• **Task requirements**
Line by line, transcribe the listing below exactly.
▬▬▬▬▬▬▬▬▬▬
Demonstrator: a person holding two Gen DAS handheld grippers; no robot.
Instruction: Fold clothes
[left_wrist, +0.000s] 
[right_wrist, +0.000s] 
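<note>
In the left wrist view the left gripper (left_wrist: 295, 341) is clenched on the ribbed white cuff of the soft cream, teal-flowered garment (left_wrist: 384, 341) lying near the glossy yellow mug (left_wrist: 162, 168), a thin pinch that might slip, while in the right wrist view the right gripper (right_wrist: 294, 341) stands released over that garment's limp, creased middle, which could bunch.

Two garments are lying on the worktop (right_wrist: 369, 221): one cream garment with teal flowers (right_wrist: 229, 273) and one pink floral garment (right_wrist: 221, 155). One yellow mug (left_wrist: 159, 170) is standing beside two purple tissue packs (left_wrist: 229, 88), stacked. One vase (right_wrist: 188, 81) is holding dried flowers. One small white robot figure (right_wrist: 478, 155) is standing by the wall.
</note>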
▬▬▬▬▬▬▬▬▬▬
• **Response box**
Demonstrator: a person holding two Gen DAS handheld grippers; no robot.
Instruction: Fold clothes
[left_wrist, +0.000s] 
[right_wrist, +0.000s] 
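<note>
In the left wrist view the left gripper (left_wrist: 295, 341) is clenched on the ribbed white cuff of the soft cream, teal-flowered garment (left_wrist: 384, 341) lying near the glossy yellow mug (left_wrist: 162, 168), a thin pinch that might slip, while in the right wrist view the right gripper (right_wrist: 294, 341) stands released over that garment's limp, creased middle, which could bunch.

Two garments are lying on the worktop (right_wrist: 369, 221): one cream garment with teal flowers (right_wrist: 229, 273) and one pink floral garment (right_wrist: 221, 155). One yellow mug (left_wrist: 159, 170) is standing beside two purple tissue packs (left_wrist: 229, 88), stacked. One vase (right_wrist: 188, 81) is holding dried flowers. One small white robot figure (right_wrist: 478, 155) is standing by the wall.
</note>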

Work on this exercise is finished.